Directions for this task: Please return all of the data exactly as written.

Raw data:
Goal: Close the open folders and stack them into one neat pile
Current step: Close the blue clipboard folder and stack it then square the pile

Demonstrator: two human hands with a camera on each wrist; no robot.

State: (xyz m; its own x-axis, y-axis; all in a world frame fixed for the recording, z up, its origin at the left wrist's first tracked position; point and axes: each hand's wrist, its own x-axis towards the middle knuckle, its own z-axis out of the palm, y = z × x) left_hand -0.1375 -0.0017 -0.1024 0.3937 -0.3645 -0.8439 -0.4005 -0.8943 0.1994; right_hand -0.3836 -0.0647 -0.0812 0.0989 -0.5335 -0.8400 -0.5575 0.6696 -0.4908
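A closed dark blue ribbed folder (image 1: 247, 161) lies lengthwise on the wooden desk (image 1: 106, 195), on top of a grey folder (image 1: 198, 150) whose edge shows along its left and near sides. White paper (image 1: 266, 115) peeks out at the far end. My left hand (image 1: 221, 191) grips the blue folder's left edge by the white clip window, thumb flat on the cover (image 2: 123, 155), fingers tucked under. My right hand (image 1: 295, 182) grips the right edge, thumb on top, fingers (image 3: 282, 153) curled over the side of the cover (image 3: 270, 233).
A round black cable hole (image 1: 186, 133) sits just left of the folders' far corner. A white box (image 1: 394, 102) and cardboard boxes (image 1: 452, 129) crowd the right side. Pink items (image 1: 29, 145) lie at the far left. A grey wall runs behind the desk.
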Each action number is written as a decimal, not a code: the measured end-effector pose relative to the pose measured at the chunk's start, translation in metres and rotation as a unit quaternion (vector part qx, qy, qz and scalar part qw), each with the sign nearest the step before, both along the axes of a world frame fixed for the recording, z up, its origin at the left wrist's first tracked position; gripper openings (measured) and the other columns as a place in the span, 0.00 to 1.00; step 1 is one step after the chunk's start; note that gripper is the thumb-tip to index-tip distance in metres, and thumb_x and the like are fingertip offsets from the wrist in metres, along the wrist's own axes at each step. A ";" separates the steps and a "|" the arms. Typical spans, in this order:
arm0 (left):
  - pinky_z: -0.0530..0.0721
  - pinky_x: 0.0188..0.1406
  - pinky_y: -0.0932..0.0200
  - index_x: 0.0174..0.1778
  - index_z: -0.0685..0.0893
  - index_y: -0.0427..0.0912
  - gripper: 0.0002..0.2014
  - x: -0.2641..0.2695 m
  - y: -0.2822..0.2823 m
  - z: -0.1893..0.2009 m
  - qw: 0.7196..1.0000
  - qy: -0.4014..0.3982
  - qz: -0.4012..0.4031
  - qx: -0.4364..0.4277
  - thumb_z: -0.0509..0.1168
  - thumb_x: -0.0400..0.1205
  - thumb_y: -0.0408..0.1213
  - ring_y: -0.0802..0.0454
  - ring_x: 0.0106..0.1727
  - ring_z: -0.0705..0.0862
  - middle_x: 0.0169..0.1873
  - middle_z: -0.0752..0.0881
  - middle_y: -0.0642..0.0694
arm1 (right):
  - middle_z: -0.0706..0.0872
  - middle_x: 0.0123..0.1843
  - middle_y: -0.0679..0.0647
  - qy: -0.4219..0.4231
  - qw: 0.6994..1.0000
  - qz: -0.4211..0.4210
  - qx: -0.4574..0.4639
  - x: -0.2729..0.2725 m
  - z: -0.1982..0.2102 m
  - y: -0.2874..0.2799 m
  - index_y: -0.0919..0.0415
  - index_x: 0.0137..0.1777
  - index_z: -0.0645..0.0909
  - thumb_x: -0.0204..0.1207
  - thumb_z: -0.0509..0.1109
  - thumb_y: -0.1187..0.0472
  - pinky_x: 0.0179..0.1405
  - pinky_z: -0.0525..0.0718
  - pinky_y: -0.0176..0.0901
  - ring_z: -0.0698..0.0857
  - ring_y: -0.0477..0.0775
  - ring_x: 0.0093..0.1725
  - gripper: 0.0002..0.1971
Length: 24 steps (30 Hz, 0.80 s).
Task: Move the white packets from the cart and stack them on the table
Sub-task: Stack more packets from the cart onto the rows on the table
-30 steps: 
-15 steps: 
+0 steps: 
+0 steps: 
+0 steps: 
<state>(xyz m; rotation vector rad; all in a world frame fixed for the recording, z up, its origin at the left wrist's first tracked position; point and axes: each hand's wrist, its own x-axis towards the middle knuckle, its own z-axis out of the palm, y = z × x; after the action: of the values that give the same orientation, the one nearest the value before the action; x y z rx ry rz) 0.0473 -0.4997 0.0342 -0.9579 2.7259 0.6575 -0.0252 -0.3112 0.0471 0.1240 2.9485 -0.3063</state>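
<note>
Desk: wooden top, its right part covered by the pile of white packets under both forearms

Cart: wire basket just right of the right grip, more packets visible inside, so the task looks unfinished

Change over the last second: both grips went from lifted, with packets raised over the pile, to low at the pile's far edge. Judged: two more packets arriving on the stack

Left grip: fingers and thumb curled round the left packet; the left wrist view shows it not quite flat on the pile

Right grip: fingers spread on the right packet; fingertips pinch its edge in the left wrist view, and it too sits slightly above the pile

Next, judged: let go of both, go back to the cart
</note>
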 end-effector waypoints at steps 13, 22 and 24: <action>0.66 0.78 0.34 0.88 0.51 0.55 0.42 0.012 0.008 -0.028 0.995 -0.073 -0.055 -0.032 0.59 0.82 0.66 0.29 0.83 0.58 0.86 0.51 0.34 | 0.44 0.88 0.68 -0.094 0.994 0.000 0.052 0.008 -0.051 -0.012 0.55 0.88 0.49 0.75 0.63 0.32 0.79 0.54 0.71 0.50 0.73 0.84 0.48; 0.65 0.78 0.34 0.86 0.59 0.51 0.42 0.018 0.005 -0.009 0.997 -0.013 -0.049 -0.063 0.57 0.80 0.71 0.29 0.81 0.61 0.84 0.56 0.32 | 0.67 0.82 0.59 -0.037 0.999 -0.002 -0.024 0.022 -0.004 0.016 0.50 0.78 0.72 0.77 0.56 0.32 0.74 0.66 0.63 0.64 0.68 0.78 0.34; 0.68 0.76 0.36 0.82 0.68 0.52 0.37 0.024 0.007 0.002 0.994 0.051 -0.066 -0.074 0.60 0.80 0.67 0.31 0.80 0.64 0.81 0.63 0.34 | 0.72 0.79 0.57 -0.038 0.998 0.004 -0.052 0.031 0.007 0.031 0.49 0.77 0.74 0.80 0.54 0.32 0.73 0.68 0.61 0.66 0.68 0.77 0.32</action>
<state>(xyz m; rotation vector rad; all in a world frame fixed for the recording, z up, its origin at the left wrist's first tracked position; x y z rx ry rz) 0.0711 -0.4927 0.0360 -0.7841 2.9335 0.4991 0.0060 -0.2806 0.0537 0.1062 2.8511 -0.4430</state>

Completed task:
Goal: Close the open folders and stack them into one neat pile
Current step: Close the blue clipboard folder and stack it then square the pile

Demonstrator: two human hands with a camera on each wrist; no robot.

State: (xyz m; its own x-axis, y-axis; all in a world frame fixed for the recording, z up, its origin at the left wrist's first tracked position; point and axes: each hand's wrist, its own x-axis towards the middle knuckle, its own z-axis out of the palm, y = z × x) left_hand -0.1375 -0.0017 -0.1024 0.3937 -0.3645 -0.8439 -0.4005 -0.8943 0.1994; right_hand -0.3836 -0.0647 -0.0812 0.0989 -0.5335 -0.8400 -0.5575 0.6696 -0.4908
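A closed dark blue ribbed folder (image 1: 247, 161) lies lengthwise on the wooden desk (image 1: 106, 195), on top of a grey folder (image 1: 198, 150) whose edge shows along its left and near sides. White paper (image 1: 266, 115) peeks out at the far end. My left hand (image 1: 221, 191) grips the blue folder's left edge by the white clip window, thumb flat on the cover (image 2: 123, 155), fingers tucked under. My right hand (image 1: 295, 182) grips the right edge, thumb on top, fingers (image 3: 282, 153) curled over the side of the cover (image 3: 270, 233).
A round black cable hole (image 1: 186, 133) sits just left of the folders' far corner. A white box (image 1: 394, 102) and cardboard boxes (image 1: 452, 129) crowd the right side. Pink items (image 1: 29, 145) lie at the far left. A grey wall runs behind the desk.
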Each action number is written as a decimal, not a code: the measured end-effector pose relative to the pose measured at the chunk's start, translation in metres and rotation as a unit quaternion (vector part qx, qy, qz and scalar part qw), each with the sign nearest the step before, both along the axes of a world frame fixed for the recording, z up, its origin at the left wrist's first tracked position; gripper openings (measured) and the other columns as a place in the span, 0.00 to 1.00; step 1 is one step after the chunk's start; note that gripper is the thumb-tip to index-tip distance in metres, and thumb_x and the like are fingertip offsets from the wrist in metres, along the wrist's own axes at each step. A ";" separates the steps and a "|" the arms. Typical spans, in this order:
arm0 (left):
  - pinky_z: -0.0530..0.0721
  - pinky_x: 0.0188..0.1406
  - pinky_y: -0.0932..0.0200
  - index_x: 0.0174..0.1778
  - index_z: -0.0685..0.0893
  - index_y: -0.0427..0.0912
  - gripper: 0.0002..0.2014
  - x: -0.2641..0.2695 m
  - y: -0.2822..0.2823 m
  - z: -0.1893..0.2009 m
  - qw: 0.7196..1.0000
  - qy: -0.4014..0.3982
  - qz: -0.4012..0.4031
  - qx: -0.4364..0.4277
  - thumb_z: -0.0509..0.1168
  - thumb_x: -0.0400..0.1205
  - thumb_y: -0.0408..0.1213
  - ring_y: -0.0802..0.0454
  - ring_x: 0.0106..0.1727
  - ring_z: -0.0705..0.0862
  - middle_x: 0.0169..0.1873
  - middle_z: -0.0752..0.0881
  - middle_y: -0.0642..0.0694
arm1 (right):
  - middle_z: -0.0706..0.0872
  - middle_x: 0.0123..0.1843
  - middle_y: -0.0679..0.0647
  - qy: -0.4219..0.4231
  - qw: 0.6994..1.0000
  - qz: -0.4211..0.4210
  - qx: -0.4574..0.4639
  - x: -0.2729..0.2725 m
  - z: -0.1982..0.2102 m
  - y: -0.2874..0.2799 m
  - index_y: -0.0919..0.0415
  - index_x: 0.0137..0.1777
  - index_z: -0.0645..0.0909
  - thumb_x: -0.0204..0.1207
  - thumb_z: -0.0509..0.1109
  - thumb_y: -0.1187..0.0472
  - pinky_x: 0.0179..0.1405
  - pinky_z: -0.0525..0.0718
  - pinky_y: -0.0176..0.0901
  - ring_z: -0.0698..0.0857
  - ring_y: -0.0477..0.0775
  - ring_x: 0.0093..0.1725
  - gripper: 0.0002..0.1971
Length: 24 steps (30 Hz, 0.80 s).
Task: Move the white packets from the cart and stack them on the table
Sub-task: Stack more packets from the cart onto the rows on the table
-30 steps: 
-15 steps: 
+0 steps: 
+0 steps: 
+0 steps: 
<state>(xyz m; rotation vector rad; all in a world frame fixed for the recording, z up, its origin at the left wrist's first tracked position; point and axes: each hand's wrist, its own x-axis towards the middle knuckle, its own z-axis out of the palm, y = z × x; after the action: of the values that give the same orientation, the one nearest the value before the action; x y z rx ry rz) 0.0473 -0.4997 0.0342 -0.9579 2.7259 0.6575 -0.0252 -0.3112 0.0471 0.1240 2.9485 -0.3063</state>
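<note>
Desk: wooden top, its right part covered by the pile of white packets under both forearms

Cart: wire basket just right of the right grip, more packets visible inside, so the task looks unfinished

Change over the last second: both grips went from lifted, with packets raised over the pile, to low at the pile's far edge. Judged: two more packets arriving on the stack

Left grip: fingers and thumb curled round the left packet; the left wrist view shows it not quite flat on the pile

Right grip: fingers spread on the right packet; fingertips pinch its edge in the left wrist view, and it too sits slightly above the pile

Next, judged: let go of both, go back to the cart
</note>
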 end-effector waypoints at steps 13, 22 and 24: <action>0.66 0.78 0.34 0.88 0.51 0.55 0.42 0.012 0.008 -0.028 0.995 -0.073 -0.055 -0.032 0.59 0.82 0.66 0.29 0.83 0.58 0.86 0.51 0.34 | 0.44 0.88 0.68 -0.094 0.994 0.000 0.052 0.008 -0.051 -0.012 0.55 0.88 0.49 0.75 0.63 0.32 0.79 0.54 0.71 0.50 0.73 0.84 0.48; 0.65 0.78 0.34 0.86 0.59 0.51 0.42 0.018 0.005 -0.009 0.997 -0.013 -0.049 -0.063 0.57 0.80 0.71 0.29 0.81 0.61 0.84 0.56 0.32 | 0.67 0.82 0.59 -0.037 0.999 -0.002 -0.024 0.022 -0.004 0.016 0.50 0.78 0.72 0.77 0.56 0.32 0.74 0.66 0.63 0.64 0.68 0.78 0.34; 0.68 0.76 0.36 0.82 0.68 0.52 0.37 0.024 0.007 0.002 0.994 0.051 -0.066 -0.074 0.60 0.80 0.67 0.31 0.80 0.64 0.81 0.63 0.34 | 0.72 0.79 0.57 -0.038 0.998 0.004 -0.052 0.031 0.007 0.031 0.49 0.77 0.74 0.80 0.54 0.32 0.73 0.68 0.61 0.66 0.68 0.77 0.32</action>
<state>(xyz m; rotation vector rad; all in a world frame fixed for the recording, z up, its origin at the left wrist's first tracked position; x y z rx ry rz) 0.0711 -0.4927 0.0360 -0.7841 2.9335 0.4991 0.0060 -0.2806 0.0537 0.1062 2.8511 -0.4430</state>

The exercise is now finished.